**Data supplied**
--------------------------------------------------
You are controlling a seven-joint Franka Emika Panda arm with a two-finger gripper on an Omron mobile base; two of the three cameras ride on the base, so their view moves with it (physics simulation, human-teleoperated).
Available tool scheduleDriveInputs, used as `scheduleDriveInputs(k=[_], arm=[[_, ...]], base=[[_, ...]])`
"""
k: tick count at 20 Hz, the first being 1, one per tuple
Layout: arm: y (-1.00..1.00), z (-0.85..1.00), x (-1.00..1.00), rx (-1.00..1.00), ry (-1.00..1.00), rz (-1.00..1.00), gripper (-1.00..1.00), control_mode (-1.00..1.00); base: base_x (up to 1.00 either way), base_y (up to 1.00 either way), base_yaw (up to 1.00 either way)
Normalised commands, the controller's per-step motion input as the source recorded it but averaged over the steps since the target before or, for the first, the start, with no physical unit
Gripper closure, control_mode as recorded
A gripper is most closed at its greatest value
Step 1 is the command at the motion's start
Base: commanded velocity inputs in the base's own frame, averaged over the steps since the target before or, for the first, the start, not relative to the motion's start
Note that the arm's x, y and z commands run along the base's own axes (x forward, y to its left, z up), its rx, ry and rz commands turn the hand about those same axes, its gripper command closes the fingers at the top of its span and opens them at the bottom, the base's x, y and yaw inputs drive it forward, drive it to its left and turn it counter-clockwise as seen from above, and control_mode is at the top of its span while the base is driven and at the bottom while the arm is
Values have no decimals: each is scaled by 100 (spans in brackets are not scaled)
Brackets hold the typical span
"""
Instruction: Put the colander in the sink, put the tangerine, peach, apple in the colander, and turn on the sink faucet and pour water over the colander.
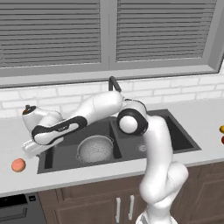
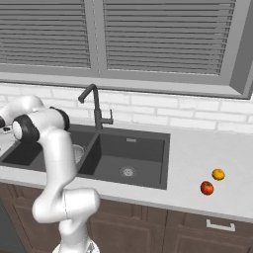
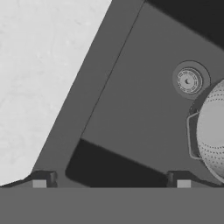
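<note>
Already colander (image 1: 95, 149) in sink (image 1: 175, 131) (upright)

Flat, even rendered light fills both base views, with no glare and only faint shadows under the window sill and inside the dark sink (image 2: 129, 150). Edges look soft and slightly jagged, small things like the fruit being coarse blobs. The hand view is dimmer and greyish, the colander (image 3: 213, 131) softly shaded
</note>
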Motion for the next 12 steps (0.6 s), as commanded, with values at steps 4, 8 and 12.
scheduleDriveInputs(k=[4,8,12], arm=[[46,0,0,2,-3,0,-100,-100],[38,1,0,12,-2,0,-100,-100],[29,4,-4,22,-1,0,-100,-100]], base=[[0,0,0],[0,0,0],[0,0,0]])
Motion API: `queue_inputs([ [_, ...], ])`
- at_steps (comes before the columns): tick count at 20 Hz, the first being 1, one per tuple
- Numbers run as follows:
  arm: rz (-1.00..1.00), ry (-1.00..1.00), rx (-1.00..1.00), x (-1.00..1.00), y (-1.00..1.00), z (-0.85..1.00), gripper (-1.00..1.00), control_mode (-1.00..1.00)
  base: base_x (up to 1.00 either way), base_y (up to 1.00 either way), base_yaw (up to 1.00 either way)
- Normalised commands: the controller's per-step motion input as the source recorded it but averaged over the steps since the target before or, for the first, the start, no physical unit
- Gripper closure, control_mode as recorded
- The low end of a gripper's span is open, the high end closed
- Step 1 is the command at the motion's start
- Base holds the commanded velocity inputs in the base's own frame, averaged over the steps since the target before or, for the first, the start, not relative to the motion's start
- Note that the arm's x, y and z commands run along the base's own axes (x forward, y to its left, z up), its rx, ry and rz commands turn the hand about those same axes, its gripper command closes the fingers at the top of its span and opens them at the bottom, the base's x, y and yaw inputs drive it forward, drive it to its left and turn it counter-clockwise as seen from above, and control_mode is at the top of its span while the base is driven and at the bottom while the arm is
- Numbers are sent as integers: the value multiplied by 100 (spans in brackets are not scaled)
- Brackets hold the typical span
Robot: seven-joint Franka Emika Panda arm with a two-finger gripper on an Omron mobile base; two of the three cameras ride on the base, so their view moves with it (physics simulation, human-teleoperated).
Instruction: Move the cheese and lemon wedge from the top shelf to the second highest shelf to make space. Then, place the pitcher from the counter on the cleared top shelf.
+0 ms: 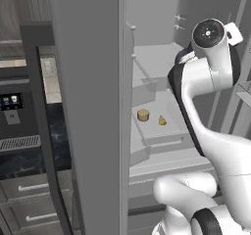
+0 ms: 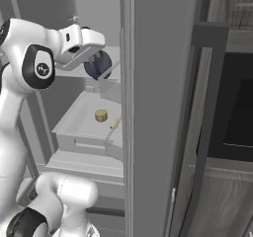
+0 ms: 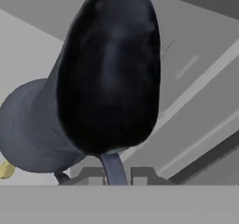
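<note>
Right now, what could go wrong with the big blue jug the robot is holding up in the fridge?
The gripper pinches only the thin handle of the pitcher, so the heavy belly could swing or slip out.

The cheese and lemon wedge sit on the second highest shelf, under the pitcher. A dropped pitcher would probably land on them.

The pitcher hangs close to the fridge door edge, so a sideways swing might bump it.

1. White arm rises from the base, elbow bent high, forearm reaching forward.
2. The tool (image 2: 101, 58) sits level at upper reach.
3. Jaws clamped tight on the pitcher (image 3: 107, 78) handle.
</note>
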Motion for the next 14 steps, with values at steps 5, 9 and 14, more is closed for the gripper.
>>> queue_inputs([
  [5,0,0,0,49,0,-2,100,-100,0,0,0],
  [9,0,0,0,49,0,-13,100,-100,0,0,0],
  [14,0,0,0,50,0,-21,100,-100,0,0,0],
])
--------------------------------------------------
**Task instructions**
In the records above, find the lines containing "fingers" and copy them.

**Solution**
Note that the arm's x, y and z commands run along the base's own axes (x forward, y to its left, z up), its rx, ry and rz commands turn the hand about those same axes, its gripper command closes the fingers at the top of its span and opens them at the bottom, the base's x, y and yaw inputs drive it forward, drive it to its left and turn it counter-clockwise as seen from above, and control_mode is at the top of its span while the base is driven and at the bottom while the arm is
- Note that the arm's x, y and z commands run along the base's own axes (x forward, y to its left, z up), its rx, ry and rz commands turn the hand about those same axes, its gripper command closes the fingers at the top of its span and opens them at the bottom, the base's x, y and yaw inputs drive it forward, drive it to its left and turn it counter-clockwise as seen from above, and control_mode is at the top of its span while the base is driven and at the bottom while the arm is

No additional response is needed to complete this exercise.